To do: Start at the first line of the material below and retype each line through the one containing "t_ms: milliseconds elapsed", exactly.

Dataset section:
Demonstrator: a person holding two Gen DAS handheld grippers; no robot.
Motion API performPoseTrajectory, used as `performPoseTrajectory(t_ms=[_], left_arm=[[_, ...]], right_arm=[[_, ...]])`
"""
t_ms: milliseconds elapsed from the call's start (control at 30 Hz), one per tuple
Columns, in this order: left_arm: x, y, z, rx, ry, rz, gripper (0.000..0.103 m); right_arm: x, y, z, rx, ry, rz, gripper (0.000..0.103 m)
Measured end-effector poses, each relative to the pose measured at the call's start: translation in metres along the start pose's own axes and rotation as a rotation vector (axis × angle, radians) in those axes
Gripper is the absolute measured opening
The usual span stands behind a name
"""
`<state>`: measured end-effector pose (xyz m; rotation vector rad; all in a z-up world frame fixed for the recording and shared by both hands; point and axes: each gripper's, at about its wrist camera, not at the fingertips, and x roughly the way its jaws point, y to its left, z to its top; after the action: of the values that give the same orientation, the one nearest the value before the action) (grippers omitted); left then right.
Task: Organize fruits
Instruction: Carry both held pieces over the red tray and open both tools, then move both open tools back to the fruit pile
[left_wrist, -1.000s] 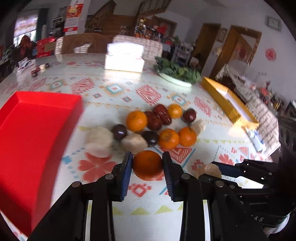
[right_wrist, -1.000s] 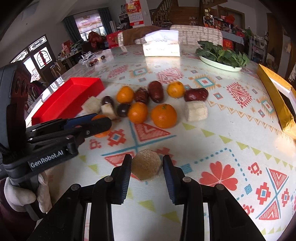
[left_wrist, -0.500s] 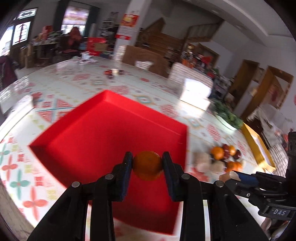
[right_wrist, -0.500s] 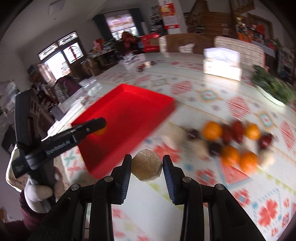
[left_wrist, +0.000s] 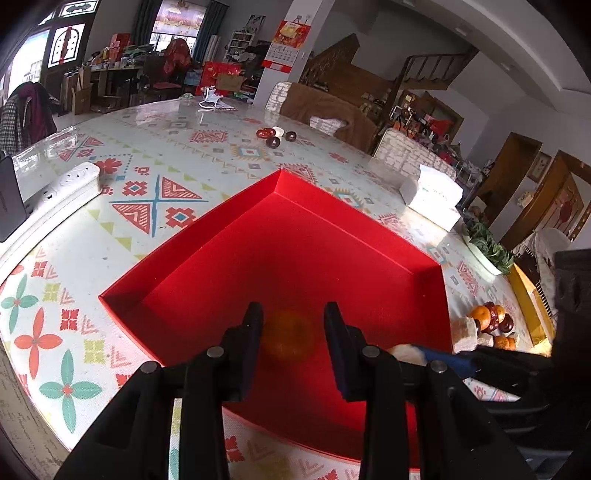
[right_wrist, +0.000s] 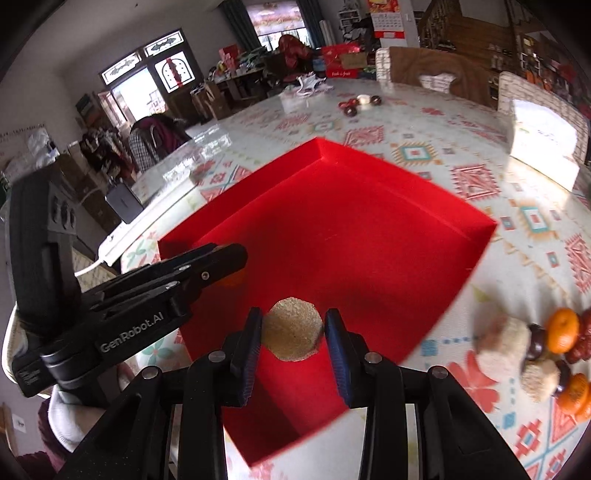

Answer for the task:
Demonstrator: a person holding two Gen DAS handheld grippers; no robot.
Motion API performPoseTrajectory, used as `performPoseTrajectory(t_ms=[_], left_arm=[[_, ...]], right_arm=[[_, ...]])`
"""
t_ms: milliseconds elapsed from the call's start (control at 30 Hz), one per tuple

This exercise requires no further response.